Apesar do aceno de que os jabutis seriam retirados da árvore, o Congresso abriu caminho para a capitalização da Eletrobras com os galhos ainda mais carregados de pesos que não deveriam estar lá.
Aprovada na noite de segunda-feira (22) pela segunda vez na Câmara, a MP 1.031 representa a primeira privatização "de verdade" do governo Bolsonaro – aquelas em que a União sai do controle de uma estatal. Mas os defensores da desestatização não estão nada satisfeitos.

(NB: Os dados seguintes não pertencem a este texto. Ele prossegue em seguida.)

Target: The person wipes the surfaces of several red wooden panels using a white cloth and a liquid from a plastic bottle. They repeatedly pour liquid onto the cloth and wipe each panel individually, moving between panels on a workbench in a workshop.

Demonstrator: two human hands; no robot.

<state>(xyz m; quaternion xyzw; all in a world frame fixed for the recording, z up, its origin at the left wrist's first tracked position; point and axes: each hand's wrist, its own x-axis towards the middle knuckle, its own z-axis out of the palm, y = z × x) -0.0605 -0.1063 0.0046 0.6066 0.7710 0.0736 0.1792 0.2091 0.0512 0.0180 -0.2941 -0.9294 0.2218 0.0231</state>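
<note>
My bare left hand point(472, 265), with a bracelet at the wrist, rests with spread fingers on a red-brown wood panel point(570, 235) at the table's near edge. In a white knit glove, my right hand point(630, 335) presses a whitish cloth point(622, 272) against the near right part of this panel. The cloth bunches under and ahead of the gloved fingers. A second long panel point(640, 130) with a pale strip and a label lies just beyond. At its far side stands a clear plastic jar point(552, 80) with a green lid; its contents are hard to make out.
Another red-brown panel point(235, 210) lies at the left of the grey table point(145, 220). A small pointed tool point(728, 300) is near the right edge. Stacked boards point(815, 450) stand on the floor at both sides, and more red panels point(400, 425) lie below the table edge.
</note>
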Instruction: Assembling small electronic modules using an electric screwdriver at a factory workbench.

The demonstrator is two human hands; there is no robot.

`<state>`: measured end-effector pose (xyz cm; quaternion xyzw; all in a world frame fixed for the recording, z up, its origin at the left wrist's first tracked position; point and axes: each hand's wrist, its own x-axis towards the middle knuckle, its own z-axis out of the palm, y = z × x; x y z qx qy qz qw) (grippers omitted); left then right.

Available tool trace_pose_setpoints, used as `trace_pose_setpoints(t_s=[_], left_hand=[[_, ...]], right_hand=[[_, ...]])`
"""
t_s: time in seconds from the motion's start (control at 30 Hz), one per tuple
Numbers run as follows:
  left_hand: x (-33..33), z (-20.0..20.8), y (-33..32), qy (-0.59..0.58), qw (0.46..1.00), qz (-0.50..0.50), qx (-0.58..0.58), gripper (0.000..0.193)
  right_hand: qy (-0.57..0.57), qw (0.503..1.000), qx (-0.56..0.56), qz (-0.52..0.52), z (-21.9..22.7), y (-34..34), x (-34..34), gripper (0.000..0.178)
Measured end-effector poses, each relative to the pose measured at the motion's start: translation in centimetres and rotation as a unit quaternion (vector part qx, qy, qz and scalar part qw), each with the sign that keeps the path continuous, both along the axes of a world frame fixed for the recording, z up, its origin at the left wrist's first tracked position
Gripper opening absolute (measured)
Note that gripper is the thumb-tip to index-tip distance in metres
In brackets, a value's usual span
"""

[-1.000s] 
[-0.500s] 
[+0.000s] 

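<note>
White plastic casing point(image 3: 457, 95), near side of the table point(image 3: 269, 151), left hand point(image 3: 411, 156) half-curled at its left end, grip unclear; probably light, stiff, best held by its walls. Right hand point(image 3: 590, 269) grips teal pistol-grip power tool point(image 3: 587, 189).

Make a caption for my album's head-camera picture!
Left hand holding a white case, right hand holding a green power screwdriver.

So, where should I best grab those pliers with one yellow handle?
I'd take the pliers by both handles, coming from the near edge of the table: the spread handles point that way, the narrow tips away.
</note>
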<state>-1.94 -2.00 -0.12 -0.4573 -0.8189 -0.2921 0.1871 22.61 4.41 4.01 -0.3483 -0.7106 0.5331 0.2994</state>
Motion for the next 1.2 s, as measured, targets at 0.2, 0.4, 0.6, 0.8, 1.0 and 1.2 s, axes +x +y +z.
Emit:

Essas usinas, conforme o texto, terão de ser instaladas em localizações determinadas do Nordeste, do Centro-Oeste e do Sudeste. Nas duas primeiras regiões, não há gasodutos para alimentar as termelétricas. Ou seja, além da construção das plantas, terá de ser implantada uma rede de dutos. Os cálculos da conta espetada no bolso do consumidor – seja setor público ou iniciativa privada, é onde vai parar – variam de R$ 20 bilhões a R$ 300 bilhões, ou seja, são cifras maiúsculas.
Na semana passada, Persio Arida, ex-presidente do BNDES e grande defensor da privatização, disse que "quando grupos de interesse se apropriam de processos de desestatização, é melhor não fazer". O consultor Rafael Herzberg, que considera "imperativo" privatizar a geração, diz que a da Eletrobras se tornou "uma vergonha", por estar "associada a exigências de investimentos absurdos, representados por contratações de unidades de geração sem qualquer ligação com competitividade". Até Salim Mattar, ex-secretário de Desestatização que saiu do governo porque nada deslanchava, considerou o texto aprovado "oneroso".
Várias associações do setor privado apontaram risco de aumento na tarifa de energia resultante dessas manobras, o que o governo nega com veemência, alegando ter fixado o teto do custo da energia gerada por essas novas usinas em R$ 350 por megawatt-hora (MWh), com o custo dos gasodutos incluído. O problema é que o papel aceita tudo: o valor é considerado totalmente fora da realidade pelo mercado.
Em entrevista coletiva nesta terça-feira, Diogo McCord, sucessor de Mattar na Secretaria de Desestatização, Desinvestimento e Mercado, admitiu o possível descasamento entre teoria e prática, dizendo que os parlamentares decidiram colocar especificidades no projeto que "talvez tragam dificuldade para sua viabilização".
– Quando o governo abrir o leilão, o mercado apresentará diferentes propostas.
Autodefinido como "ponto fora da curva" no debate sobre o tema, Adriano Pires, diretor do Centro Brasileiro de Infraestrutura, ponderou à coluna:
– O Congresso aproveitou a MP da Eletrobras para tomar medidas de desenvolvimento regional e dar maior diversidade à matriz elétrica. E fez porque o Executivo não fez durante 20 anos.
A coluna perguntou se a tradução seria "tem jabuti, mas é do bem", e Pires confirmou. Para o especialista, a MP, tal como foi aprovada, traz três benefícios: permite gerenciar melhor a água dos reservatórios, reduz a volatilidade do mercado elétrico no Brasil, que segundo ele chega a 600%, e dará segurança a investimentos em geração eólica e solar.